▶ TASK STATEMENT: Retype word for word the lines of the data below, from the first to the one bearing "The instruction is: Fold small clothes", with that one included.

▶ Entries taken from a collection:

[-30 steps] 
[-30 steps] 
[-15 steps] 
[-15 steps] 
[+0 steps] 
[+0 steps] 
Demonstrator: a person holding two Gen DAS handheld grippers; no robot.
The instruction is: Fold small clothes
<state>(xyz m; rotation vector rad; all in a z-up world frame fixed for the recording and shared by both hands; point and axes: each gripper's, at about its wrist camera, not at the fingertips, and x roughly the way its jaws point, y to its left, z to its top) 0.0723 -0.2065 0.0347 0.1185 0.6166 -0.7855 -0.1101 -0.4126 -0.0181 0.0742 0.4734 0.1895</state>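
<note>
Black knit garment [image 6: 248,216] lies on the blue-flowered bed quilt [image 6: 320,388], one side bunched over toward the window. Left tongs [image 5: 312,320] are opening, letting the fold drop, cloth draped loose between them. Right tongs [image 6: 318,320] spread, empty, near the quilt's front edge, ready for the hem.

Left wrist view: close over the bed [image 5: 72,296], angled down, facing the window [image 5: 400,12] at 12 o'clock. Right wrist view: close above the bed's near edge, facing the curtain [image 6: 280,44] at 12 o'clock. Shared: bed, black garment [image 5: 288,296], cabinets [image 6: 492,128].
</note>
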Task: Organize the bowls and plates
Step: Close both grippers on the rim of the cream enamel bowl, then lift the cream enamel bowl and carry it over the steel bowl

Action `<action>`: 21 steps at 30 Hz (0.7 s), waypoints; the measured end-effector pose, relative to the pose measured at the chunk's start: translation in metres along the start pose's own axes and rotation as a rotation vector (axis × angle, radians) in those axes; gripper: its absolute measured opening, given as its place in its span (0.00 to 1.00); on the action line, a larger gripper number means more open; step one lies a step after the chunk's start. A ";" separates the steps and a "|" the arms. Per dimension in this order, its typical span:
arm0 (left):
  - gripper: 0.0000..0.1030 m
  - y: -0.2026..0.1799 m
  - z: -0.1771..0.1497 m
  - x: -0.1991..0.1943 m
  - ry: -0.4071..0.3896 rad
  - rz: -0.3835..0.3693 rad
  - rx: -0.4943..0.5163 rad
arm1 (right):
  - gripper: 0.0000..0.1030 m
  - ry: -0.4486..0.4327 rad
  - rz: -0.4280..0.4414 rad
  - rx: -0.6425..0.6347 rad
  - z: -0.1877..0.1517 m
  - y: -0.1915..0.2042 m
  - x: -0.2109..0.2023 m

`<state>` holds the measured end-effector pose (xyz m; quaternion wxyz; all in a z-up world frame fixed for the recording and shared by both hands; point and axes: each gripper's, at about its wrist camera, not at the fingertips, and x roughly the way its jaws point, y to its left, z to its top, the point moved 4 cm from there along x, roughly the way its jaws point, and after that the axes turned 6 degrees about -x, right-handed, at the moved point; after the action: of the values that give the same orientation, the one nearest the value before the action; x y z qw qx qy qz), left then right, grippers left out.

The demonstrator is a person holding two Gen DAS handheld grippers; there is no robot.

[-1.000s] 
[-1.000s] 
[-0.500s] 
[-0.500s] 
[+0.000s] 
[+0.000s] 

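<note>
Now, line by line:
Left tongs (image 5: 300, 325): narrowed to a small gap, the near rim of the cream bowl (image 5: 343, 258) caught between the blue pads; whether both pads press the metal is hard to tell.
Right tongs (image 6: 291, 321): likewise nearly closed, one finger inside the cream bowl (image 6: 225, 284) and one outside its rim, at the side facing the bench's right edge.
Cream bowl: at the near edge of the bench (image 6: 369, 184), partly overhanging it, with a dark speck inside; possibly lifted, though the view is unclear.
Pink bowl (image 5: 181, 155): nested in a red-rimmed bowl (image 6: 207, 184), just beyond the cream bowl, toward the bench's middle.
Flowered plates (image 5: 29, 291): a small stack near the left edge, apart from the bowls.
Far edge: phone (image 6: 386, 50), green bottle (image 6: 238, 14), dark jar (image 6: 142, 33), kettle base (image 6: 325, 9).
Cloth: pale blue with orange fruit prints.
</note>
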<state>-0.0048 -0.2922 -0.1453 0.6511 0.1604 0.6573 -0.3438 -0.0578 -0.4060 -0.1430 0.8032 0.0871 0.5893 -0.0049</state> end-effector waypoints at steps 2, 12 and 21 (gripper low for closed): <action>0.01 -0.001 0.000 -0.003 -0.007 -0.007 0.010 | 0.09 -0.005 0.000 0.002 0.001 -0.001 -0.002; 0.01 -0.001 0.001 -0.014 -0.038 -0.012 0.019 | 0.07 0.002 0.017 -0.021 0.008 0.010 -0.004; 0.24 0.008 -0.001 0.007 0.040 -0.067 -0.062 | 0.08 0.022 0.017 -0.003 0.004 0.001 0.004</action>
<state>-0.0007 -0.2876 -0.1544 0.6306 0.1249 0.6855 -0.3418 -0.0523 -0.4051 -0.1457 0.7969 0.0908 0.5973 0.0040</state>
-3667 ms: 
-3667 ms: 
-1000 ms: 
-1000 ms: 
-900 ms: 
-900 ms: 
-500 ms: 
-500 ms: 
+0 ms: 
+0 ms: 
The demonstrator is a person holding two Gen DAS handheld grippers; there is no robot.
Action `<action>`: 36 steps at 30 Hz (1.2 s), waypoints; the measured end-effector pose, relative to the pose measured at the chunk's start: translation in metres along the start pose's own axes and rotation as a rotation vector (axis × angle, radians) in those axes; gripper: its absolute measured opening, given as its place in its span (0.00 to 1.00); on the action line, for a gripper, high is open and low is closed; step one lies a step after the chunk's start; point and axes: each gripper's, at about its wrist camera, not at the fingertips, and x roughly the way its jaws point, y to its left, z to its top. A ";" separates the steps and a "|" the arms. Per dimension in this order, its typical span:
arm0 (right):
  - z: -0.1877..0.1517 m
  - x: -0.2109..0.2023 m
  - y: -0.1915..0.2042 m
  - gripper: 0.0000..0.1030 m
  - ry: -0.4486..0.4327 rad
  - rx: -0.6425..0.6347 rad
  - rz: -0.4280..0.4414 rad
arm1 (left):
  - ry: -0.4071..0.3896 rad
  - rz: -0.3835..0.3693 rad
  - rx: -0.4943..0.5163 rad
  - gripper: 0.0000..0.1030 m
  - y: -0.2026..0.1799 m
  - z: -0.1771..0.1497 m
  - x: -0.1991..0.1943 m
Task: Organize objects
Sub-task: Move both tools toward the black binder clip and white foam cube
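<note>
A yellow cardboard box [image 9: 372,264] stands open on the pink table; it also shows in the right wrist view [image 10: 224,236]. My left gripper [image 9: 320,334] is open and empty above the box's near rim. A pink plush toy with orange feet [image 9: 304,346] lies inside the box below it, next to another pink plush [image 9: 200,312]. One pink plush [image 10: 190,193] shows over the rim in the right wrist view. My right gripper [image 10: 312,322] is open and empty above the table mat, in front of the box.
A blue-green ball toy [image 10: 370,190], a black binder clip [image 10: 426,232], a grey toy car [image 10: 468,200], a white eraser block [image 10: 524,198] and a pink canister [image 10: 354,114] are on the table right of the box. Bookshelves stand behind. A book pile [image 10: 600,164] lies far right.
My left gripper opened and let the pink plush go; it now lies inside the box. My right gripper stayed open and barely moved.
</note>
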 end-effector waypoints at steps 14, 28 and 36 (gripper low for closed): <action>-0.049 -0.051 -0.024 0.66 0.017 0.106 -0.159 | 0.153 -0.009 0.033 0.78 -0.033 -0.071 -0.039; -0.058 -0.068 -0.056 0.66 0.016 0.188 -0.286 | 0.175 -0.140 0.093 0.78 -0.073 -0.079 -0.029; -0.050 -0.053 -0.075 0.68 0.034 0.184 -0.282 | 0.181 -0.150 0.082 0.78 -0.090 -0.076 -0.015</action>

▶ WRITTEN SOLUTION:
[-30 steps] 
[-30 steps] 
[-15 steps] 
[-15 steps] 
[+0 steps] 
[+0 steps] 
Demonstrator: a person holding two Gen DAS handheld grippers; no robot.
The instruction is: Fold small clothes

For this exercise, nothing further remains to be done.